[[ RECORDS FOR THE TASK open ]]

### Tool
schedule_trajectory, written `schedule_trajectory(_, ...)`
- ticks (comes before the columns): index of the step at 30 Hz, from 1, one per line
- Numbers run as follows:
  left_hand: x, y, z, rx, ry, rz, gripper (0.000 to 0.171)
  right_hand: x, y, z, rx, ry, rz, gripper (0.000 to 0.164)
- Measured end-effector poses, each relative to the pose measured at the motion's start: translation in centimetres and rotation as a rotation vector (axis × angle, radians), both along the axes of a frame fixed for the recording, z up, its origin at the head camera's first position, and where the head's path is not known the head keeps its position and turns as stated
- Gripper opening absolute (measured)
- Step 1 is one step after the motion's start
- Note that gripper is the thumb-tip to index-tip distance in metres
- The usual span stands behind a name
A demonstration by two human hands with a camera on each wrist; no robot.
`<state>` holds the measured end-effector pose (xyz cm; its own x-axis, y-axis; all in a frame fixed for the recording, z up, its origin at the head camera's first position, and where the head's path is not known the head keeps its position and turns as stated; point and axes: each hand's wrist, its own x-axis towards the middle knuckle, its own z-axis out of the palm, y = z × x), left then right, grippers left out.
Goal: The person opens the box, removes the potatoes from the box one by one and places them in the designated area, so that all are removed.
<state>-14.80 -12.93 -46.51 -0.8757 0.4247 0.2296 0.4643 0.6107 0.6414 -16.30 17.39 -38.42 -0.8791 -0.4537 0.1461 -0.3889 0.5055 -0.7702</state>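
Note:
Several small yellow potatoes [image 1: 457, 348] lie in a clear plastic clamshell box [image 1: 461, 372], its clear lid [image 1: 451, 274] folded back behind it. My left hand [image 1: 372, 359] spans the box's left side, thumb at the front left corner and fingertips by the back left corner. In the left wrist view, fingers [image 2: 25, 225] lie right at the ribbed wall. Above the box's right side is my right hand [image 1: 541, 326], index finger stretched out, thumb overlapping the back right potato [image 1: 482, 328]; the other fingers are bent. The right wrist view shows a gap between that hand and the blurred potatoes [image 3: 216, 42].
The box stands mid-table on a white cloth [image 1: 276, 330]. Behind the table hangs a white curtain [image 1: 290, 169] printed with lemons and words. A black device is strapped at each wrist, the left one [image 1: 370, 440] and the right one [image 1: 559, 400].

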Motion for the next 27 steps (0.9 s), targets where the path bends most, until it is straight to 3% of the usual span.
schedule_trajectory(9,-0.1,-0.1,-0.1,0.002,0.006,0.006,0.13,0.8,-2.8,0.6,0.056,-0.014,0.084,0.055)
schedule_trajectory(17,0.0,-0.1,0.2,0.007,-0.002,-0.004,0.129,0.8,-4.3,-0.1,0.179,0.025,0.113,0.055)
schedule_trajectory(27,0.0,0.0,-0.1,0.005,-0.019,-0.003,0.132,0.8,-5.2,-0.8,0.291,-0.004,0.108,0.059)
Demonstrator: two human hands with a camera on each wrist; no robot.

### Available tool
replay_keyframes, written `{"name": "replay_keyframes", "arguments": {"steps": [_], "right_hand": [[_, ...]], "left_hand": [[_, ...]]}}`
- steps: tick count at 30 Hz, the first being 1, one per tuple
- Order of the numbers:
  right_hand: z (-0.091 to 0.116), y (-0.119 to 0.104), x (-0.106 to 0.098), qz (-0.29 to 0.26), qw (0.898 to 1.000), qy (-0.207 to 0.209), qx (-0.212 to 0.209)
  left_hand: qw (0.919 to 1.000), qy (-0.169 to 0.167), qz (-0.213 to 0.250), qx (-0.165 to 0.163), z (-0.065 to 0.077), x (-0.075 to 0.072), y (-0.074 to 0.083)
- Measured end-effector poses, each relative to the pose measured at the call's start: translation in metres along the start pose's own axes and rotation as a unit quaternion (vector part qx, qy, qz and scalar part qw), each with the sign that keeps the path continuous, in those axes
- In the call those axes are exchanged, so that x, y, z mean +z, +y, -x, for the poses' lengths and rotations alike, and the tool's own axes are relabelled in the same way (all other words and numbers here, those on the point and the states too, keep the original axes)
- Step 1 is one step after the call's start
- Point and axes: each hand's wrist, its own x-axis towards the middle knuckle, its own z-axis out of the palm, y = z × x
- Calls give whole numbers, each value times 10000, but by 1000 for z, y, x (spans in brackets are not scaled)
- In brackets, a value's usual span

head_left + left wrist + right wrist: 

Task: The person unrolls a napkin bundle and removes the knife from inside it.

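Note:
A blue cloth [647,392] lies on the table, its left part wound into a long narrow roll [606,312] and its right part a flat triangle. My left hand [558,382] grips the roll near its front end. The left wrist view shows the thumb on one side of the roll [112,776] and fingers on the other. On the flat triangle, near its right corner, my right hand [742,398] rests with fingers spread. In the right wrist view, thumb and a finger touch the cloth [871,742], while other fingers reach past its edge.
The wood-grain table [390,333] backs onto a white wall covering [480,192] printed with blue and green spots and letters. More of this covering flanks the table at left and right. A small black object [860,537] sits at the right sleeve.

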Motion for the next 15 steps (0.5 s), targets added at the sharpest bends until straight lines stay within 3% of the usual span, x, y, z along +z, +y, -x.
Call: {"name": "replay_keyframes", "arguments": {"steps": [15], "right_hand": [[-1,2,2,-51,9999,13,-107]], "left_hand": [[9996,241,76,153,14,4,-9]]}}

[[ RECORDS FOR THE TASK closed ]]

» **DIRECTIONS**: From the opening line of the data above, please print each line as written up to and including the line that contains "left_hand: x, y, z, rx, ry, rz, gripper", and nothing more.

» **TASK RESULT**:
### Tool
schedule_trajectory, written `schedule_trajectory(_, ...)`
- ticks (comes before the columns): index of the step at 30 Hz, from 1, one per line
- Numbers run as follows:
  left_hand: x, y, z, rx, ry, rz, gripper (0.000 to 0.171)

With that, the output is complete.